Seasons of blessing flow upon us like a nice warm shower. Times of trial, on the other hand, wake us up. Hardships can be more than a sudden blast of icy water. Sufferings can rip us apart. Our true character is revealed in times of trouble; we can no longer bask in ease.
Jesus calls us to a cleanliness that is deeper than soaping our shoulders in a warm shower. Jesus asks us to allow the Holy Spirit the Sanctifier to flood us, to purify us, to wash us from the inside out: as St. James says, to do justice, to walk blamelessly, to be doers of the word and not hearers only, to care for widows and orphans, to keep ourselves unstained by the world. Clean is good. Jesus says, “Be holy.” Nothing less.
Consider/Discuss
- What? Don’t wash your hands? In our world, “Wash your hands” messages are still everywhere. Yet in the ancient world, hand washing and other hygienic practices were rare. It wasn’t until the nineteenth century that a Hungarian doctor discovered that washing his hands between treating new mothers increased their survival rates—he was considered to be an oddball. How does this passage strike you, that Jesus’ disciples didn’t wash their hands? How much knowledge about disease transmission do we take for granted?

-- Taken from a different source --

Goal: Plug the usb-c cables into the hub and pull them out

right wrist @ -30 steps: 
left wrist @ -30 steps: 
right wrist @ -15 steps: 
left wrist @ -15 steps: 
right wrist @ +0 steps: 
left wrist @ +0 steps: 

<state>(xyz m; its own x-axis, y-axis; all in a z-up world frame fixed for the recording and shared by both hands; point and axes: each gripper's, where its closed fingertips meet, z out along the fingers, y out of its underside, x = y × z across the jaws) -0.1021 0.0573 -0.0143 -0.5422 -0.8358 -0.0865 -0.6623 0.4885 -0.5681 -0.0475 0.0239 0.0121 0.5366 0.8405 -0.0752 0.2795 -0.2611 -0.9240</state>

- Holiness—where have you seen goodness and kindness in ordinary life, a robust “doing” of the word rather than “just talking about it”? Who do you know whom you’d consider a “clean” or “pure” person as St. James defines it, by the way that person treats others?
Living and Praying with the Word
Holy Spirit, you are the one who sanctifies. You are the one who makes us pure. You are the source of our holiness. Wash us clean. Scrub out the gunk that blocks your love from flowing through us. This world needs your strength and your power. The world in which we live needs your goodness and your care. We cannot do this on our own. Sanctify us for this task.